Platón en su República afirma que los médicos y los abogados son prescindibles y que en su ciudad ideal no habrá ninguno de estos profesionales. El filósofo razona de esta manera: si todos cuidáramos de nuestro cuerpo y de nuestra alma, si todos, por ejemplo, comiéramos la cantidad adecuada, si bebiéramos con moderación, si ejercitáramos regularmente nuestros músculos, etc., entonces desaparecería la mayoría de las enfermedades (si no todas). Igualmente, si cada uno lograra contener sus emociones y poner coto a sus ambiciones desmedidas, si los ciudadanos supiesen dialogar racionalmente entre ellos, etc., entonces no habría necesidad de abogados, porque el número de litigios mermaría hasta casi desaparecer. (“Pero qué mayor prueba podrías tener de una educación pública viciosa y baja, que la necesidad de médicos y jueces eminentes, no sólo para la gente vil y los trabajadores manuales, sino para los que presumen de haber recibido una educación de formas liberales?”, República, 405a) Sin embargo, los lectores de Platón no podemos sino sonreír ante estos razonamientos. ¡Ojalá fuera así!, nos decimos. Porque lo cierto es que Platón es utópico, y si bien las utopías tienen un grandísimo valor en tanto impulsan y orientan nuestro actuar, no podemos diseñar nuestras instituciones y nuestras políticas públicas habiendo perdido el contacto con la realidad. Pensar que podemos reducir a cero el número de abortos gracias a una serie de medidas sanitarias es una utopía: como toda utopía, nos señala un camino a seguir, pero no puede resolver los problemas acuciantes que se nos presentan aquí y ahora.

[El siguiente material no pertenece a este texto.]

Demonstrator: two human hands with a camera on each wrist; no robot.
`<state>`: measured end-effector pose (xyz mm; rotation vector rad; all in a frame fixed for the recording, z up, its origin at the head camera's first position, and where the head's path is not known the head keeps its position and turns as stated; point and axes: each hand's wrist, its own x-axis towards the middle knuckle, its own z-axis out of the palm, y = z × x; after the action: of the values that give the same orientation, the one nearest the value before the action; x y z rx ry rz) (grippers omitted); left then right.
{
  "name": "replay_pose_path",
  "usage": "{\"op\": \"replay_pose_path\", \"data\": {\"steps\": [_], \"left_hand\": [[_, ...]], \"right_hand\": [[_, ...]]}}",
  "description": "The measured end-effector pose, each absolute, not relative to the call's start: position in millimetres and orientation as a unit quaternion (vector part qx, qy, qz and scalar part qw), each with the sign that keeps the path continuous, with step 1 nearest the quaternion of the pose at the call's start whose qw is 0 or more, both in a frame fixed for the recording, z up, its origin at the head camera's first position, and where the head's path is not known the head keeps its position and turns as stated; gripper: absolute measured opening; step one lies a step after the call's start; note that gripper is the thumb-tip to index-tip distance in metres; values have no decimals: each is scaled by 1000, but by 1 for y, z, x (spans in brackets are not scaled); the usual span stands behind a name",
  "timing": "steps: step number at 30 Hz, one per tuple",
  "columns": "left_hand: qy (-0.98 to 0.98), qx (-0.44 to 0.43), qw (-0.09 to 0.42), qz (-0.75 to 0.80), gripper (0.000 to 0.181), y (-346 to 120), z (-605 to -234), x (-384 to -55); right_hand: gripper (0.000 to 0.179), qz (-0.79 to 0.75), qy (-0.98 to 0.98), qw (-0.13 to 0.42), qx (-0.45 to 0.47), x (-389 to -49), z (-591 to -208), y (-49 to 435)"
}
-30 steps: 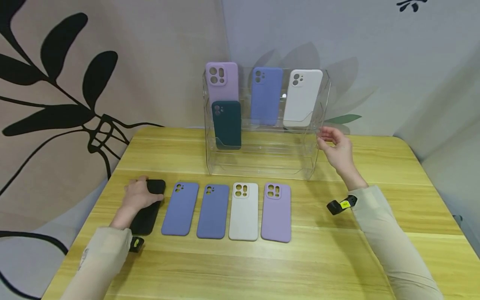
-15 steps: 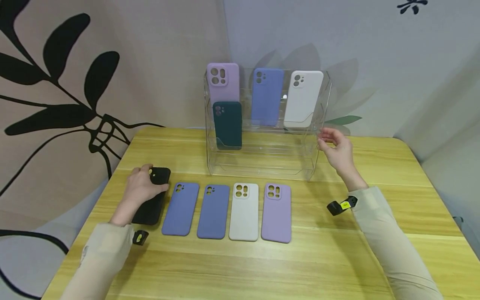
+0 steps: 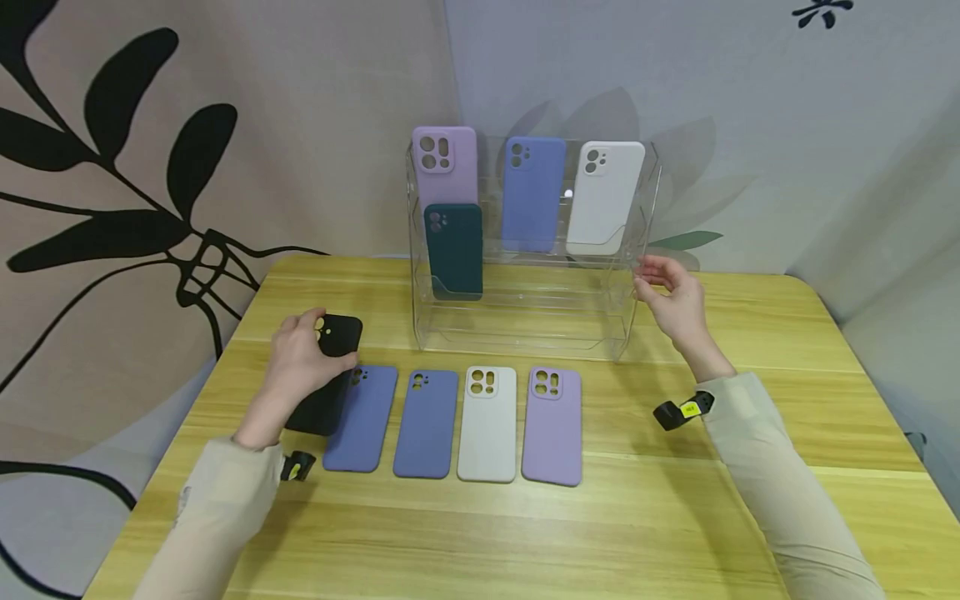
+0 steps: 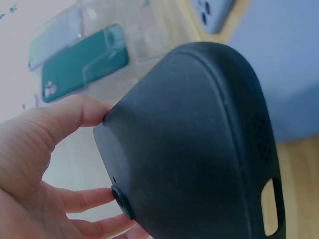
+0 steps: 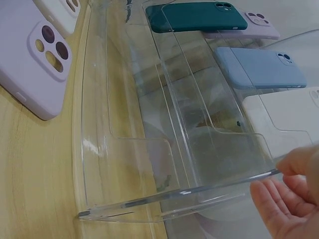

En los medios se maneja la cifra de unos 500.000 abortos (clandestinos) por año en la Argentina. Ese número es, tal vez, demasiado alto. Faltan datos confiables. Pero supongamos que solo se dé la mitad de lo que ese número indica –lo que ya sería, mire como se la mire, una cifra preocupante–. De esos digamos 250 mil abortos, ¿cuántos se deben a mujeres que están por debajo de la línea de la pobreza, sin contar con los medios necesarios para cuidarse? Y si a esto le agregamos el dato que tanto se ha manejado tras el triunfo de Cambiemos el octubre pasado, según el cual la pobreza en Argentina ronda el 30 por ciento de la población, entonces se vuelve evidente que ninguna política sanitaria va a poder siquiera disminuir significativamente el número de embarazos no deseados en el corto plazo. Si el gobierno lograra reducir la pobreza en un tercio, eso ya sería todo un logro histórico… Pero, mientras tanto, ¿qué hace esa adolescente que ha quedado embarazada, sabiendo que tener el hijo la hundirá aún más en la miseria?
Una palabra final. Yo puedo entender que la iglesia católica y otras iglesias cristianas estén en contra del aborto. Para ellas la persona humana comienza con la fecundación del óvulo y de ese dogma no van a alterarse. Lo que no entiendo es que no promuevan, con decisión y valor, todas las otras medidas alternativas que mencionábamos. El que, por ejemplo, allí se condene el uso del preservativo es algo sin nombre. Decir que el principal método anticonceptivo para los no casados es la abstinencia y que, dado el caso, hay que aceptar todos los hijos que el Altísimo mande, es francamente retrógrado. ¡Ese no puede ser el mensaje de las iglesias cristianas para el siglo XXI!